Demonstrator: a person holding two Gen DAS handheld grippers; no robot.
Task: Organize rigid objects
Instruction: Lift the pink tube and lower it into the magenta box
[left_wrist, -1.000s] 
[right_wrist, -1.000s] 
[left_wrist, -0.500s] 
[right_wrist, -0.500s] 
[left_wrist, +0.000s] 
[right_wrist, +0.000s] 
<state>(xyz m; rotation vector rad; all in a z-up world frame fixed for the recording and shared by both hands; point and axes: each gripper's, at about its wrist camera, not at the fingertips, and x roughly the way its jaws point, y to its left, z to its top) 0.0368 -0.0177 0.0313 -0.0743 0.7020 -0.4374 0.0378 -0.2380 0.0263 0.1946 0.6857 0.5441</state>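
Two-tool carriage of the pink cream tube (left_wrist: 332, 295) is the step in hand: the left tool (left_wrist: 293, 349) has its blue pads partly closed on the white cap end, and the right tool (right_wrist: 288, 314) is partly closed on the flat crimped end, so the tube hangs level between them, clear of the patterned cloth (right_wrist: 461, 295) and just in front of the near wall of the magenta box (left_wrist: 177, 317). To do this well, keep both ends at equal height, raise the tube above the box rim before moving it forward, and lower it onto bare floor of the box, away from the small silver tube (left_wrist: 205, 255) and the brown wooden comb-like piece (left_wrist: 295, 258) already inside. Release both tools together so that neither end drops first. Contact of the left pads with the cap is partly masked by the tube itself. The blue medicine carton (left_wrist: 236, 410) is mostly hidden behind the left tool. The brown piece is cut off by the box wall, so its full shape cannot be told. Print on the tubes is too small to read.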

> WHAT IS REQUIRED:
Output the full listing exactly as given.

> TASK OUTPUT:
Demonstrator: a person holding two Gen DAS handheld grippers; no robot.
Task: Organize rigid objects
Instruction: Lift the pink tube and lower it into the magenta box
[left_wrist, -1.000s] 
[right_wrist, -1.000s] 
[left_wrist, -0.500s] 
[right_wrist, -0.500s] 
[left_wrist, +0.000s] 
[right_wrist, +0.000s] 
<state>(xyz m; rotation vector rad; all in a z-up world frame fixed for the recording and shared by both hands; point and axes: each gripper's, at about its wrist camera, not at the fingertips, and x roughly the way its jaws point, y to its left, z to its top) 0.0368 -0.0177 0.0313 -0.0743 0.7020 -0.4374 0.0378 -0.2380 0.0263 0.1946 0.6857 0.5441</state>
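Two-tool carriage of the pink cream tube (left_wrist: 332, 295) is the step in hand: the left tool (left_wrist: 293, 349) has its blue pads partly closed on the white cap end, and the right tool (right_wrist: 288, 314) is partly closed on the flat crimped end, so the tube hangs level between them, clear of the patterned cloth (right_wrist: 461, 295) and just in front of the near wall of the magenta box (left_wrist: 177, 317). To do this well, keep both ends at equal height, raise the tube above the box rim before moving it forward, and lower it onto bare floor of the box, away from the small silver tube (left_wrist: 205, 255) and the brown wooden comb-like piece (left_wrist: 295, 258) already inside. Release both tools together so that neither end drops first. Contact of the left pads with the cap is partly masked by the tube itself. The blue medicine carton (left_wrist: 236, 410) is mostly hidden behind the left tool. The brown piece is cut off by the box wall, so its full shape cannot be told. Print on the tubes is too small to read.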

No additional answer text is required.